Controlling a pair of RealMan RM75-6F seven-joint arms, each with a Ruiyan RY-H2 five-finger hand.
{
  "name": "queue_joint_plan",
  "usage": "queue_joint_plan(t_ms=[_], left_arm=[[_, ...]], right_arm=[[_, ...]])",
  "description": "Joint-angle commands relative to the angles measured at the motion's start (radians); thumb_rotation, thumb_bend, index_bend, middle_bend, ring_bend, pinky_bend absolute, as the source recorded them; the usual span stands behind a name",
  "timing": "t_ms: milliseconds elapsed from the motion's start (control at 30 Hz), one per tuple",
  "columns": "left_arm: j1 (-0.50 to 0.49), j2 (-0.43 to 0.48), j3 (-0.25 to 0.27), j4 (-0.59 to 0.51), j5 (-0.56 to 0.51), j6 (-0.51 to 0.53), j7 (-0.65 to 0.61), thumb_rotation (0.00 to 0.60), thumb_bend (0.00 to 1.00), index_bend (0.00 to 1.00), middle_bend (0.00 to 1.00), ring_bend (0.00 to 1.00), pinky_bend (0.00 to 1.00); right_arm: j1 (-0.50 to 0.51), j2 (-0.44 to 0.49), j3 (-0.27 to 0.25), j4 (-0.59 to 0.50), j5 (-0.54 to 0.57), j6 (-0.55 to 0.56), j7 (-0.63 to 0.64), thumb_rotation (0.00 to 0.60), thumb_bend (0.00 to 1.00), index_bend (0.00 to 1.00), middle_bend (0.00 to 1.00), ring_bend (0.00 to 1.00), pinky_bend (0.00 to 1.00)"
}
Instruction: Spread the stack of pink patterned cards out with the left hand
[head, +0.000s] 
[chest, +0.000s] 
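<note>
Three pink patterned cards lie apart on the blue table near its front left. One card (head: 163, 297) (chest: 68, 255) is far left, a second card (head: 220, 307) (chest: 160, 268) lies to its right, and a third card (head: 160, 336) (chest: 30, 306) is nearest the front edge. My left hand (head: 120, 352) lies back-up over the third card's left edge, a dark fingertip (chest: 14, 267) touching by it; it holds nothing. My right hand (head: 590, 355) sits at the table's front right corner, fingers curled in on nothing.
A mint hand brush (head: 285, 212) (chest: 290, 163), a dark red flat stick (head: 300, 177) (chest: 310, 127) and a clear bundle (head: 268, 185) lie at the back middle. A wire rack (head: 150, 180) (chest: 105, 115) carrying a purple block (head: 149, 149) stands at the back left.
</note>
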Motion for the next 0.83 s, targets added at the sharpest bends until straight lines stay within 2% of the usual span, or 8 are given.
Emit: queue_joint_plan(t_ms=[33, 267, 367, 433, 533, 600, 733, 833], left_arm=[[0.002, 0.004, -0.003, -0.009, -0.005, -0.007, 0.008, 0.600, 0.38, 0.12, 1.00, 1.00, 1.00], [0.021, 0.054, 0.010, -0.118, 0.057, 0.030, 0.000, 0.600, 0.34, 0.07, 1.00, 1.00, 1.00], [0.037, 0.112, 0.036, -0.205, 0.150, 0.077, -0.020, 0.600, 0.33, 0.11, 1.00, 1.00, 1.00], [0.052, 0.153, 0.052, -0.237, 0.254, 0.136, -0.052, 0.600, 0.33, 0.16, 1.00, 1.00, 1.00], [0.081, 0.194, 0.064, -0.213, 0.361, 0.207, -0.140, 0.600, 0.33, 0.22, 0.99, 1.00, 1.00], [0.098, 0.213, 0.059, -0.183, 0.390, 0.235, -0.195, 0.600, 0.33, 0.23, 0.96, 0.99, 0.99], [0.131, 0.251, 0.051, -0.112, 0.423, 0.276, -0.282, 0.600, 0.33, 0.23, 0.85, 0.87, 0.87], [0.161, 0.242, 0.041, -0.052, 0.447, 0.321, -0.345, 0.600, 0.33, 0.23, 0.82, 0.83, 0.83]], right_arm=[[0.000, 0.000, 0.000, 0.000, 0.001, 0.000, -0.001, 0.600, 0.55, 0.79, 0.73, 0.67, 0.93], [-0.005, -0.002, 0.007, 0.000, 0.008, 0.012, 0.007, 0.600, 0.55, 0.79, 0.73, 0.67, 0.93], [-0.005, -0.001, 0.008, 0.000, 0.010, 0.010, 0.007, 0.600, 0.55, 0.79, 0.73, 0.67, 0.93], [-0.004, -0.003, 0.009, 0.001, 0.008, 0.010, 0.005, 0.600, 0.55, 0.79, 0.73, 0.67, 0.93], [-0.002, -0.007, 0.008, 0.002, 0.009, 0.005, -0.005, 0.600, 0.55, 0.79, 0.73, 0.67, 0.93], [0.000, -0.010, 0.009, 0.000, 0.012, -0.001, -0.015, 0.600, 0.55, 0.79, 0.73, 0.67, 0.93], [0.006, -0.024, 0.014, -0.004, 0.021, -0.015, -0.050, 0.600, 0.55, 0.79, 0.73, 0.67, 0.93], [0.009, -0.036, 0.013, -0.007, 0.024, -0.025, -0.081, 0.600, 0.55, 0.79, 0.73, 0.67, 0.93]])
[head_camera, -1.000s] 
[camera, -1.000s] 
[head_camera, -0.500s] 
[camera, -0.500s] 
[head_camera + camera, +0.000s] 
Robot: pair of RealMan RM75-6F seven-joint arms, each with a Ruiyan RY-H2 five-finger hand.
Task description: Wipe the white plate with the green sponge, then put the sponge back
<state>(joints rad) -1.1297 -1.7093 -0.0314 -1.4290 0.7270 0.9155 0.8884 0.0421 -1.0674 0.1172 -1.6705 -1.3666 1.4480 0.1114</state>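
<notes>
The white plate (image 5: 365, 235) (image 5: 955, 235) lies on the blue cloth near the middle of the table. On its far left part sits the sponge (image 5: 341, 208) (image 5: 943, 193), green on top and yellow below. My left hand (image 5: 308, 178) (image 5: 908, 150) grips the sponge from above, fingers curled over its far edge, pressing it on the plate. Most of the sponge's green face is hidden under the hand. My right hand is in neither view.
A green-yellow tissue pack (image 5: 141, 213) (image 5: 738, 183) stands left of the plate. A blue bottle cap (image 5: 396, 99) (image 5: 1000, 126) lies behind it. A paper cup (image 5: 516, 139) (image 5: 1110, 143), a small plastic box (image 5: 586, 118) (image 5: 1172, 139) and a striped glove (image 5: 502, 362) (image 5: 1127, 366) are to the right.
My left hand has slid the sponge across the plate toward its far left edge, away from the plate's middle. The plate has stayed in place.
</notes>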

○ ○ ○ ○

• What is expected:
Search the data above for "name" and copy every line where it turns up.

• Answer below:
  "name": "queue_joint_plan",
  "description": "Joint-angle commands relative to the angles measured at the motion's start (radians); thumb_rotation, thumb_bend, index_bend, middle_bend, ring_bend, pinky_bend absolute, as the source recorded them; the usual span stands behind a name",

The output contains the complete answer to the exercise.